Mnemonics & Thumb Rules

Mnemonic

"PSMC for Past, SMC++ for preSent"

PSMC resolves deep history (20 kya – 3 Mya) from a single genome. SMC++ resolves recent history (100 – 100,000 ya) from many genomes. Use both together for a complete demographic picture.

Mnemonic

"D > 0 = Derived sharing between P2 & P3"

Positive D-statistic means P2 and P3 share more derived alleles than expected. This is the ABBA-BABA test. Always remember: D detects the signal but doesn't tell you the direction of gene flow — P3 could have introgressed into P2 OR vice versa.

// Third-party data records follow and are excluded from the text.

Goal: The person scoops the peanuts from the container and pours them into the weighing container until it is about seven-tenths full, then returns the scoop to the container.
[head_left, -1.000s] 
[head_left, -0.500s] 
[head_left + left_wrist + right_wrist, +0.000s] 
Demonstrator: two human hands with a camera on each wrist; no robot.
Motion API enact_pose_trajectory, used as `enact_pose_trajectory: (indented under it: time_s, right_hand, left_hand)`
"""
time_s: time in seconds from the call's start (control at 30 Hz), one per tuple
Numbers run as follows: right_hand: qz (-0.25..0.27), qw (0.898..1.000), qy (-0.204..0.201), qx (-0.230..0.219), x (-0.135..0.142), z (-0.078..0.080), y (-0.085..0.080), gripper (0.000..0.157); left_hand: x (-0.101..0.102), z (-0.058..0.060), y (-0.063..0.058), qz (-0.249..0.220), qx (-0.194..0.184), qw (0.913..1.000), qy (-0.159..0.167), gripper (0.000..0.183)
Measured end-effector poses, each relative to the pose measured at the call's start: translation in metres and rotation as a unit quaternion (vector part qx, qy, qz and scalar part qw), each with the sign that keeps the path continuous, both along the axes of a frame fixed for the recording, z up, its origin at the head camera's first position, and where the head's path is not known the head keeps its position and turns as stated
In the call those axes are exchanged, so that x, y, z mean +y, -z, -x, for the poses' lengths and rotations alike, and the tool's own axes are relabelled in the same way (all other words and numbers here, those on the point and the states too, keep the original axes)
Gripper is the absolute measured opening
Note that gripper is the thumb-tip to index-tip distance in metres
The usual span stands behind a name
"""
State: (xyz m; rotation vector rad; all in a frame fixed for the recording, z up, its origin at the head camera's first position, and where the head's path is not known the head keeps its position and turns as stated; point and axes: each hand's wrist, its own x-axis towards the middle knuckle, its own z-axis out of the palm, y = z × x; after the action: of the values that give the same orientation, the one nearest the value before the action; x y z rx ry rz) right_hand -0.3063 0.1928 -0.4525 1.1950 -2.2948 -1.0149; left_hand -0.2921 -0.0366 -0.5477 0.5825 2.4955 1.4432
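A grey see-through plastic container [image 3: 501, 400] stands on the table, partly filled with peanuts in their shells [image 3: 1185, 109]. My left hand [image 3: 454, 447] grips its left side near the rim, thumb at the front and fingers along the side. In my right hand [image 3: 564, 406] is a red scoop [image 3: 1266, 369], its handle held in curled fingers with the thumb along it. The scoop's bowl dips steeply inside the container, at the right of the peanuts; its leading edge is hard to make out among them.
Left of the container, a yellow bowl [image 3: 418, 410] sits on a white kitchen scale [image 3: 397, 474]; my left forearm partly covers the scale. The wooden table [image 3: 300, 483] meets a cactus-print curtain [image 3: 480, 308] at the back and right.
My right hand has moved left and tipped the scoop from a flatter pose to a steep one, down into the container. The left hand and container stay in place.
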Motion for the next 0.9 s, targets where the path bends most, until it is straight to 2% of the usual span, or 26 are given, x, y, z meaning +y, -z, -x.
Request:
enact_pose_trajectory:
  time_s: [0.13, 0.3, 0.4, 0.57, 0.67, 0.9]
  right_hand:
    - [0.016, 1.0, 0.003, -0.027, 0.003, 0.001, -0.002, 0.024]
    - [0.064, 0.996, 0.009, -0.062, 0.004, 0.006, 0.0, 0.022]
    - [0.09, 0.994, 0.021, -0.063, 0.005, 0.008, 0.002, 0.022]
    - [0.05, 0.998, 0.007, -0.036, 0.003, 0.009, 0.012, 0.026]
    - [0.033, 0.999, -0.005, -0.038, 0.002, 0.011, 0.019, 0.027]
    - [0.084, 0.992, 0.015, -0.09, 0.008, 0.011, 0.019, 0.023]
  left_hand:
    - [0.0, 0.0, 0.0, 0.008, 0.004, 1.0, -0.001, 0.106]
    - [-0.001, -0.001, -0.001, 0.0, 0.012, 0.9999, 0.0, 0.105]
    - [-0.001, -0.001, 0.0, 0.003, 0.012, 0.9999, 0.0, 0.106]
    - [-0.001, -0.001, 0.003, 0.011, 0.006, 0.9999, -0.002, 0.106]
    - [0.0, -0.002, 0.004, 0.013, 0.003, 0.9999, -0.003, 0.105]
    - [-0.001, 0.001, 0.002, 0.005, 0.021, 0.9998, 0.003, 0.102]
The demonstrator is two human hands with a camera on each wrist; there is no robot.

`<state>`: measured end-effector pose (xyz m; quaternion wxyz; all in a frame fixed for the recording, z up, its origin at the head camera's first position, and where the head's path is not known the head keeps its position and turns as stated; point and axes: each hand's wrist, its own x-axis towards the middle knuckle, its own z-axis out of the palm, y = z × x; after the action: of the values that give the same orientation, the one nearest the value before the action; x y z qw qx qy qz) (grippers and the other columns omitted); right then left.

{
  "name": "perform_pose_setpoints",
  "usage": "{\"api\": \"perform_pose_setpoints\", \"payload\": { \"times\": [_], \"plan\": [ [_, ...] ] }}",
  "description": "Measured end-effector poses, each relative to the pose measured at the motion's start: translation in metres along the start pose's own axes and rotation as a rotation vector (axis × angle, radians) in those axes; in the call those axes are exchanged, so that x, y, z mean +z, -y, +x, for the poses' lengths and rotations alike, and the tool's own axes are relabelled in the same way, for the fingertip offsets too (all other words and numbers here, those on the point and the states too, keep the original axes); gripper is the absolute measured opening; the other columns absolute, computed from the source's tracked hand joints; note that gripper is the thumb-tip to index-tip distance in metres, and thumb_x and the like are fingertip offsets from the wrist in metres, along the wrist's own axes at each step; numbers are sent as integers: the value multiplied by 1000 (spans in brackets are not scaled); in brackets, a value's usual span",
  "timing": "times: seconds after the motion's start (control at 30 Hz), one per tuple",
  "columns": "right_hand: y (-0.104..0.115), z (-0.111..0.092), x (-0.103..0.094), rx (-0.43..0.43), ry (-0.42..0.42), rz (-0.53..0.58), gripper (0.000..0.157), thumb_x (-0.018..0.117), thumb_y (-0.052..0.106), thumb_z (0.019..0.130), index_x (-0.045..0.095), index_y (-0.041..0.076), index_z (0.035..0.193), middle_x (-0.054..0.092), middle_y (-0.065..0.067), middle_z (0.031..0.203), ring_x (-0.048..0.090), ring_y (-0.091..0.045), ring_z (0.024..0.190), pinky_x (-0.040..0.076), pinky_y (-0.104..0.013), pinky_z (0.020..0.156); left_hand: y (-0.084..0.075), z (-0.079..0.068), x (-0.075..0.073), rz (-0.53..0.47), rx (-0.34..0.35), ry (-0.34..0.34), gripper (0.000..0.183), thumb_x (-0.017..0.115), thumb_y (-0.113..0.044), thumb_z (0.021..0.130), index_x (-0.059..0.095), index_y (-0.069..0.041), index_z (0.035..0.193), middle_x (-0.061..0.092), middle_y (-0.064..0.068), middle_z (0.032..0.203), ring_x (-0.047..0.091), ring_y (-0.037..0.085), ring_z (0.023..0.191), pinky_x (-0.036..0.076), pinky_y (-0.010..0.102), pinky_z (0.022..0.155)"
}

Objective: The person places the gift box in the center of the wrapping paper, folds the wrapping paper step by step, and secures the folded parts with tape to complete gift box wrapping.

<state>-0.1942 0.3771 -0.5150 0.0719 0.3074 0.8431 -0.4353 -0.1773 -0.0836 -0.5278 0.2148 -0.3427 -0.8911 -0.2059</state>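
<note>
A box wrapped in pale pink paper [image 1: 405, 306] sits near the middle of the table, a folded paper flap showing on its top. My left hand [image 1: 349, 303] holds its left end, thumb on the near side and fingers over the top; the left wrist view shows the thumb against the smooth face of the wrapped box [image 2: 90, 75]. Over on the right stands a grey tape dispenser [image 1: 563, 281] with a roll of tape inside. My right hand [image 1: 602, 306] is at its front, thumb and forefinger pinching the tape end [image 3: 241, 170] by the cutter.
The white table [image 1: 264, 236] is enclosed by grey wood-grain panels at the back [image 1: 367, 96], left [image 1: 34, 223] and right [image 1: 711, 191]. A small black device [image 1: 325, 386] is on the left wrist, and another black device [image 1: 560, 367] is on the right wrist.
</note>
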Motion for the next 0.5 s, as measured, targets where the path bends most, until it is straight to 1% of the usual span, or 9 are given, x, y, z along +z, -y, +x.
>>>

Thumb Rule — aDNA Coverage: For population genetics: ≥1x for genotype likelihoods (ANGSD). For phylogenetic placement: 0.1x can work with EPA-ng. For PSMC: need ≥20x (almost never achievable for ancient samples). For variant calling: never hard-call genotypes below 10x.
Thumb Rule — Species Delimitation: Use at least 3 independent lines of evidence: (1) Molecular (BPP/mPTP), (2) Morphological, (3) Ecological or geographic. Molecular methods alone tend to over-split, especially in structured populations with limited gene flow.